LVM allows for more flexibility if you dont want to drop everything
into one partition or if your pretty sure you dont want to move
partitions around in the future on the disk that your using.  For
instance, with LVM, I can shrink the / volume and increase the /home
volume live, but without it, you have to do that offline (with a live
cd) for the / partition.  I think that LVM makes troubleshooting a
disk harder if you do not fully understand it because of the
additional layer of complexity but its used a lot of places and it
adds quite a bit of flexability, so its worth learning.  That being
said, on all of my arch boxes I dont use LVM on /,swap,/boot because I
dont change the layout (I leave mine 1: 500M /boot 2: 1-2x memory
SWAP, 3 FREE /).  LVM and crypto(dm_crypt) are two different things,
unless I am overlooking something, and would not be comparable.
Generally luks is pretty easy to do on say the /home partition, where
you would more then likely keep all of your stuff.  You would be able
to use that with LVM or straight partitions.

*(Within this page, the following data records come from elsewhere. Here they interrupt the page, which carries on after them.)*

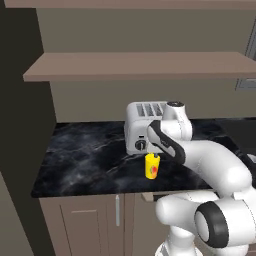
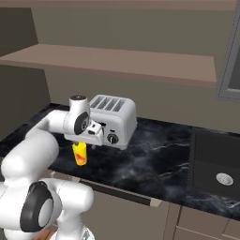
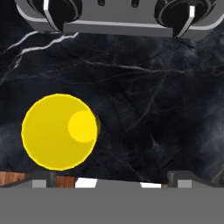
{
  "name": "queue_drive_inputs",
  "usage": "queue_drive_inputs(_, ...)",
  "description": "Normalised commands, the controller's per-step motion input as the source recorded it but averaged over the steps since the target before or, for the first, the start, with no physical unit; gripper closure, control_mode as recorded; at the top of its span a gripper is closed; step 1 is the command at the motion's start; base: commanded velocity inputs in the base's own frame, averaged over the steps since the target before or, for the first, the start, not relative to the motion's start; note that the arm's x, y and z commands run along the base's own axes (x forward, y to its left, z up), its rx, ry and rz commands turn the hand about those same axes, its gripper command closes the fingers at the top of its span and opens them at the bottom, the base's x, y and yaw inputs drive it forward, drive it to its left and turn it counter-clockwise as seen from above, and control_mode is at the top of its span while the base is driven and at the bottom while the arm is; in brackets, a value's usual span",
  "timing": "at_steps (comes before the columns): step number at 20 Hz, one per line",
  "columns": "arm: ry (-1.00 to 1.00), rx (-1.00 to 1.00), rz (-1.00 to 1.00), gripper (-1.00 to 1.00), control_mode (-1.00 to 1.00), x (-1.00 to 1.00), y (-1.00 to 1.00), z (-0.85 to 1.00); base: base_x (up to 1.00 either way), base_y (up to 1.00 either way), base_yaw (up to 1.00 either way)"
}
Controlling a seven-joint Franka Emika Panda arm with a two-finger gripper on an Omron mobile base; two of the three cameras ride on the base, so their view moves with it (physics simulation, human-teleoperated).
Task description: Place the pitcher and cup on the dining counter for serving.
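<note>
- Black marble worktop (image 1: 85, 160) under wall shelves, toaster (image 2: 115, 119) at back.
- Cup (image 3: 59, 131) upright near front edge, before toaster, left of centre between the fingers.
- Gripper (image 3: 113, 177) points straight down above it, jaws fully spread, empty.

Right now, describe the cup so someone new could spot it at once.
Find the black marble worktop under the wall shelves, then the silver toaster on it. The cup stands just before the toaster, near the front edge: small, bright yellow, with a red-orange mark.
</note>
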Motion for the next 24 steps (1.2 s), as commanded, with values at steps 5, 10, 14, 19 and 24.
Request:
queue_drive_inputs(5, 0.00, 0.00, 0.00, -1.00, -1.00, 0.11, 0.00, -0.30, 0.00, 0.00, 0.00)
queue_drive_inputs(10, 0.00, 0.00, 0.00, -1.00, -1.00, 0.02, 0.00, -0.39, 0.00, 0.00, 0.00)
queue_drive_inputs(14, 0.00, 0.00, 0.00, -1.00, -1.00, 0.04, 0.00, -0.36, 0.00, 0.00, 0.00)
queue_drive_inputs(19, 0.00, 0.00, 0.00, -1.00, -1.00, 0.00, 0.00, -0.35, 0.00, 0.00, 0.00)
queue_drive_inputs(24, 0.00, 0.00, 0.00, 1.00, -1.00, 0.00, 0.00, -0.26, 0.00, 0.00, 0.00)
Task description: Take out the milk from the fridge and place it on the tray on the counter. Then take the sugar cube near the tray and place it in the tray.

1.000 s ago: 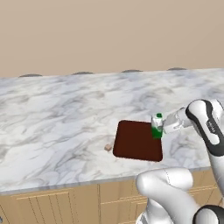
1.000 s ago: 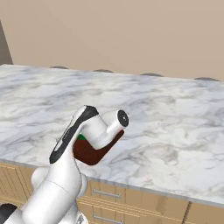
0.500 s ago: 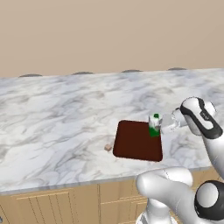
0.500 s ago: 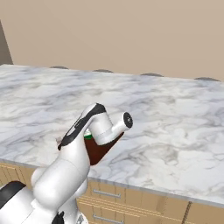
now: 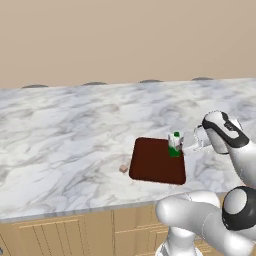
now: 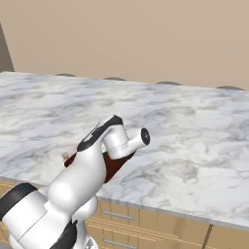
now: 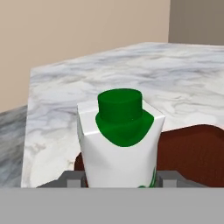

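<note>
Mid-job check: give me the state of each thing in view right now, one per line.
milk: upright on the tray's right edge, between the fingers.
tray: flat on the counter, holding the milk.
sugar cube: on the counter just left of the tray, not in it.
gripper: around the milk; grip or release unclear.
counter: marble top, carrying the tray.

The counter (image 5: 75, 125) bears the tray (image 5: 152, 162) and sugar cube (image 5: 123, 169).

Robot arm (image 5: 200, 220): glossy white rounded shells, fat tubular links. Dark grey-black joint discs and black bands at wrist (image 5: 227, 131) and elbow (image 6: 99, 133). White cylinder stub with dark end cap (image 6: 144, 136) on hand. Small grey finger tips (image 7: 72, 176) square-edged, matte.
</note>
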### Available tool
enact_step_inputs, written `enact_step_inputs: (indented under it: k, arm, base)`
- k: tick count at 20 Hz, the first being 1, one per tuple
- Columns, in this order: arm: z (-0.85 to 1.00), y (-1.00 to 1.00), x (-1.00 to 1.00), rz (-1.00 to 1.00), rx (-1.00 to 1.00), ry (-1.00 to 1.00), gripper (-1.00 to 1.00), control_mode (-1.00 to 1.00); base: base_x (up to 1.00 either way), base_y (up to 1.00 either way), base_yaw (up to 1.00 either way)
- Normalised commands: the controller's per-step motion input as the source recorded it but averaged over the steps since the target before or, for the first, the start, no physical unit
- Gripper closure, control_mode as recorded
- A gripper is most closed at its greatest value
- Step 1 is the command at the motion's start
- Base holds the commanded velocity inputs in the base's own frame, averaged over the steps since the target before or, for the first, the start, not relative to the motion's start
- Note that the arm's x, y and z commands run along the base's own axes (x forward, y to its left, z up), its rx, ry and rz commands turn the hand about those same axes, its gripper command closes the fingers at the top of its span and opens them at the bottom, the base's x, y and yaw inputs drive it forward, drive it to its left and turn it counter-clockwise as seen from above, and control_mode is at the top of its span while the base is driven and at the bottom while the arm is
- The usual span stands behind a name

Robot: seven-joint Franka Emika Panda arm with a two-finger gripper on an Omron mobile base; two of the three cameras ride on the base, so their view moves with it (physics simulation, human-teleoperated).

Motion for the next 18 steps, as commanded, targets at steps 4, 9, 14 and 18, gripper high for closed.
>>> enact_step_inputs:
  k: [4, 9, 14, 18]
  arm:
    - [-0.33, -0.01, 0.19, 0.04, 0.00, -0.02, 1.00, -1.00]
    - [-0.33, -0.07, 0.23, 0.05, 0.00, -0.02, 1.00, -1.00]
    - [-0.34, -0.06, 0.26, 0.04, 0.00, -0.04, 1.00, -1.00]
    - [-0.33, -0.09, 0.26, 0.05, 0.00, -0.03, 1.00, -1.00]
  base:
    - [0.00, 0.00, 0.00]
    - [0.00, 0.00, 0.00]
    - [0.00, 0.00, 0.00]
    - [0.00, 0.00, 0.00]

Here are some helpful links:
luks (crypto): https://wiki.archlinux.org/index.php/System_Encryption_with_LUKS
LVM: https://wiki.archlinux.org/index.php/LVM
Arch install guide:
https://wiki.archlinux.org/index.php/Official_Installation_Guide

Hope that helps a bit,
Dan

On Sat, Jun 30, 2012 at 12:54 PM, brett michaels
<[email protected]> wrote:
> I've been reading and rereading the tutorials at archlinux.org in order to
> do the install properly along with being able to customize the system.
> This is a virgin 2Tb 7200 rpm HD that the system will be installed to and
> there are no plans to share it with any other OS.
> Are any special alterations needed to support LVM?
> When I tried installing Centos alongside Mint on sdc, GParted said that LVM
> was not supported(anaconda insisted on creating it).
> Are there any advantages to LVM?
> Why would anyone want to run LVM over dm_crypt?
> I've been thinking of using GParted to manually partition the drive with
> this setup:
>
> /  (20Gb) btrfs
> /boot  (200Mb) ext2
> /var (20Gb) Reiser
> /tmp.. (100Gb) ext2
> /home (the rest of the drive) btrfs
>
> There seems no point in using a jfs for /boot and /tmp.
> Any comments or advice would be appreciated.